Planning to buy an investment property is an exciting … and serious venture. For most, no matter how logical and analytical the investment property search begins, the further you get into the process, the more “emotional” the decisions become. While buying an investment property certainly makes sense for some, be sure to consider the following before making the big decision:
Research, Research, Research
Finding the perfect physical property is just the tip of the iceberg. Research on everything from the demographics, schools, and new projects around you are just as important for the future value of the property. In a fast growing place like Middle Tennessee, researching the future of the surrounding area is crucial for any investment. Consider these questions as you start your research:
What is the availability of new land in the area?
What major projects are happening in the area?
What major retailers are moving to or from the area?
What transport plans are in the area?
What is the percentage of renters in the area?
What is the vacancy rate in the area?
What is the time it takes to get to major city centers?
Property Taxes
Depending on how long the previous owners owned the property, the previous owners could have been locked into a certain tax rate. Be sure to find out what it would be when the property switches to new hands to avoid the shock of higher taxes than you were expecting! (Warning: There are often different property tax rates for investment owners versus homeowners).
Repairs & Landlord Duties
If you’ll be serving as the landlord, be sure you have both adequate time and money to make the necessary repairs that pop up. Repairs can be expensive and can happen at any time – so it’s necessary to have the funds (and time!) for those unfortunate issues that can pop up.
Insurance
Just like repairs, insurance costs are inevitable and need to be factored into your total cost. Depending on the type of coverage and risk factors for your area, insurance premiums can greatly vary. Don’t forget to include the insurance in your overall total.
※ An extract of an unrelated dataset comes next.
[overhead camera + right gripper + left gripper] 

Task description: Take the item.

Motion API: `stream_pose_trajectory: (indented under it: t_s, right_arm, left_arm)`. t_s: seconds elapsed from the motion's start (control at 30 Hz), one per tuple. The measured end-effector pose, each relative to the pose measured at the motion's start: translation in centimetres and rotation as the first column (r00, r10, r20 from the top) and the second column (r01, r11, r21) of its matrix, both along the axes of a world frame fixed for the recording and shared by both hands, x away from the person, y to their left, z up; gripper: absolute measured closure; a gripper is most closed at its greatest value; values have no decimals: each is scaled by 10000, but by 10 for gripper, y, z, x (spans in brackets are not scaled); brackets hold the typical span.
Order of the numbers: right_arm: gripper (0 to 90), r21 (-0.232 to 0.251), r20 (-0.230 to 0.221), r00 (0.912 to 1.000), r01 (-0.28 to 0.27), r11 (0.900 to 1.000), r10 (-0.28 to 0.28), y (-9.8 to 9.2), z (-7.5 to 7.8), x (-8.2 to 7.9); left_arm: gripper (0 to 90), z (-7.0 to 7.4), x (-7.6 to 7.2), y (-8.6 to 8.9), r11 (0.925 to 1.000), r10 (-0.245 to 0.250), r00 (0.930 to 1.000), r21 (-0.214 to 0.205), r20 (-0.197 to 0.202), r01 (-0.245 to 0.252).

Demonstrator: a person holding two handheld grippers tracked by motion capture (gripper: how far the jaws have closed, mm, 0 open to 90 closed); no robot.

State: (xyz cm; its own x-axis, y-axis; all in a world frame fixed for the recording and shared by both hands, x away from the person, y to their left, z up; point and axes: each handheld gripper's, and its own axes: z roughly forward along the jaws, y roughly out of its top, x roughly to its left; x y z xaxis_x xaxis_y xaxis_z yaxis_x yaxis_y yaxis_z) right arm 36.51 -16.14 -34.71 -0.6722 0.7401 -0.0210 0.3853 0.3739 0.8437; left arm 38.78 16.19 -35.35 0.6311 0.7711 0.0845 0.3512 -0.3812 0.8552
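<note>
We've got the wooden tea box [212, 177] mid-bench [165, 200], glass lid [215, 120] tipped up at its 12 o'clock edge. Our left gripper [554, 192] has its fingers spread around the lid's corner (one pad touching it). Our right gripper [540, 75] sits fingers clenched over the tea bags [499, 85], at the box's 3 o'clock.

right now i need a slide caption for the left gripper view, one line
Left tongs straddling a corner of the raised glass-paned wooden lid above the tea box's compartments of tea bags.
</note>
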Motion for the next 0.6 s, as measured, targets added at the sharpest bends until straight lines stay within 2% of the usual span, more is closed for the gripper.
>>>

Prepare for the Full Down Payment
Unlike a house where you can get by with paying 3% down, mortgage insurance isn’t available for investment properties and you will need to have saved for at least a 20% down payment.
Inconsistent Returns
Sometimes a rental goes unrented or a quick house flip turns into a much bigger project than once assumed. Be prepared for there to be a lag before you start generating income on the property!
Exit Strategy
Depending on the type of investment property and strategy, you may have to sell your property at a certain point to make your return on investment. It’s always good to think about what the exit looks like from the very beginning. Is this property likely to have a difficult time reselling? If the answer is yes, that may be a dealbreaker.
Start Small
One of the best ways to see if buying an investment property is for you is to start as small as you can. While it may equal less income than you were originally hoping for, you get to experience everything that comes with owning an investment property on a smaller, more manageable scale before taking an even bigger leap of faith.
Investment Partner = Business Partner
It may seem obvious, but it is worth pointing out: going in on an investment property with someone is the same as going into business with someone. Just as you would with a business partner, be sure you are confident about not only your personal relationship, but the goals and expectations involved with the investment, as well.
The 1% Rule
Does it meet the one percent rule? Traditionally, a safe property investment means that you are making a 1% return on the overall amount you paid for the property. Unless you are absolutely sure that the area is rapidly changing for the better, you should be making 1% returns. For example, a $100,000 property should return at least $1,000 a month.